W. M Sorrell and Vaughan & Silberman, all of Birmingham, and Ed De Graffenried, of Tuscaloosa, for appellant.
J. L. Davidson, of Birmingham, and H. A. & D. K. Jones, of Tuscaloosa, for appellee.
Appellant, as administrator of the estate of Sam Parsons, deceased, brought this suit against the appellee for the recovery of damages because of the death of his intestate, resulting from an attack of influenza. There was judgment for the plaintiff, which was set aside by the trial court on motion for a new trial; and, from the judgment of the court setting aside this verdict, the plaintiff prosecutes this appeal.
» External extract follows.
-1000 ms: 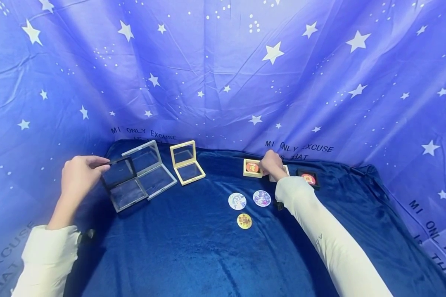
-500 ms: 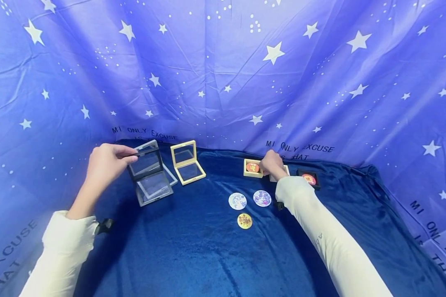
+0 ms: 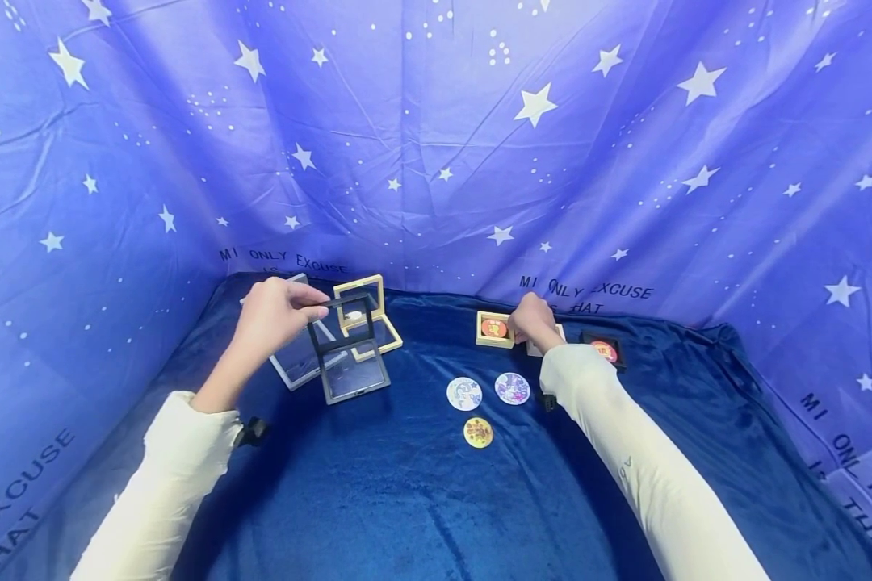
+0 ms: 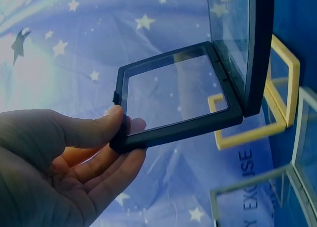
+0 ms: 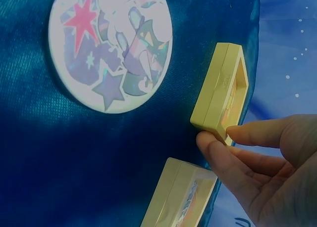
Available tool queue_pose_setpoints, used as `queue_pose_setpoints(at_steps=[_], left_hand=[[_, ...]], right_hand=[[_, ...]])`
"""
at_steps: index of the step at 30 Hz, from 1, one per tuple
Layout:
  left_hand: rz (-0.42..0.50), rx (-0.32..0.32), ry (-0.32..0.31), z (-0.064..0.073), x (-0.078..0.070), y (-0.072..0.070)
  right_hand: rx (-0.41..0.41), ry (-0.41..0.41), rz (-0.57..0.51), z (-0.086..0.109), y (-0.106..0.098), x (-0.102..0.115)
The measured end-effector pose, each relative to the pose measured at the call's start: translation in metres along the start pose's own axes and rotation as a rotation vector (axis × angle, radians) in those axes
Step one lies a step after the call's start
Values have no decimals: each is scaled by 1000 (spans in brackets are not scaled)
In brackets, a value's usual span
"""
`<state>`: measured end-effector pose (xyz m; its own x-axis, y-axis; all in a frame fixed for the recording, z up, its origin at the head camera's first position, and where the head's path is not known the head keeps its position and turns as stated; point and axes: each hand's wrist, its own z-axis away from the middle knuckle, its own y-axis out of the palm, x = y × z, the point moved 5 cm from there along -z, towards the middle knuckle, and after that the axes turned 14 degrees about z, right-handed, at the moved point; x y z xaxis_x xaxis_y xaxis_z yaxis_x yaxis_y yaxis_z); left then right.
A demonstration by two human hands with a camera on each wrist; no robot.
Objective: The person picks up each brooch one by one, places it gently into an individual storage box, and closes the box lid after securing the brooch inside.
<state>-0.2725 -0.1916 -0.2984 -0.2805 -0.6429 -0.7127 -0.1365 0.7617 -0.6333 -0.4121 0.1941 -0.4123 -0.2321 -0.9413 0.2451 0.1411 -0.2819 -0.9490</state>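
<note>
My left hand (image 3: 272, 315) pinches the top edge of a black hinged display frame (image 4: 183, 133) between thumb and fingers. Clear film fills both panels of this frame, which stands unfolded like an L. In the head view it overlaps a yellow hinged frame (image 3: 378, 352) and a silver-grey one (image 3: 291, 379) behind it. On the right side, my right hand (image 3: 534, 321) pinches the corner of a small yellow case (image 5: 218, 88) with a red round picture inside. A second pale case (image 5: 171, 197) lies beside it, partly covered by the hand in the head view.
Two pale purple-and-blue round badges (image 3: 512, 388) and a yellow flowered badge (image 3: 478, 432) lie on the dark blue cloth (image 3: 407, 492). A black case (image 3: 614, 347) with a red disc stands at the right. A starry curtain (image 3: 421, 121) hangs behind.
My left hand has carried the black display frame rightward, from the far left past the silver-grey frame to in front of the yellow one. My right hand has stayed at the yellow case.
</note>
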Motion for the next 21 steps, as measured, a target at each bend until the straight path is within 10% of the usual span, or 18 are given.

The defendant is an industrial corporation, engaged in the mining of coal and its preparation for the market, employing several hundred men in and about the conduct of its business. Plaintiff's intestate was one of the defendant's employees. At the time of intestate's employment, it was defendant's custom to deduct a stipulated sum from each of its employees for medical and hospital services and for the employment of a physician for the purpose of treating such employees in case of illness. Plaintiff's intestate being an unmarried man, the amount deducted for this purpose was 75 cents per month; and we are of the opinion there is sufficient evidence tending to show that sum was legally deducted from the intestate's wages, and with his consent. The evidence shows that all the funds so collected were devoted specifically to such purposes or a separate fund for the benefit of the employees, and that the defendant corporation derived no profit therefrom. It further appears that the defendant, in 1910, entered into a contract with one Dr. Carpentur, whereby the latter was to render medical and surgical attention to the employees of the company in cases of sickness and injury, the defendant to make collections of a stipulated amount each month from each employee and pay such collection to such physician. While this contract expired under its terms on September 1, 1911, yet the arrangement was continued until and during the period of time here involved, in October, 1918.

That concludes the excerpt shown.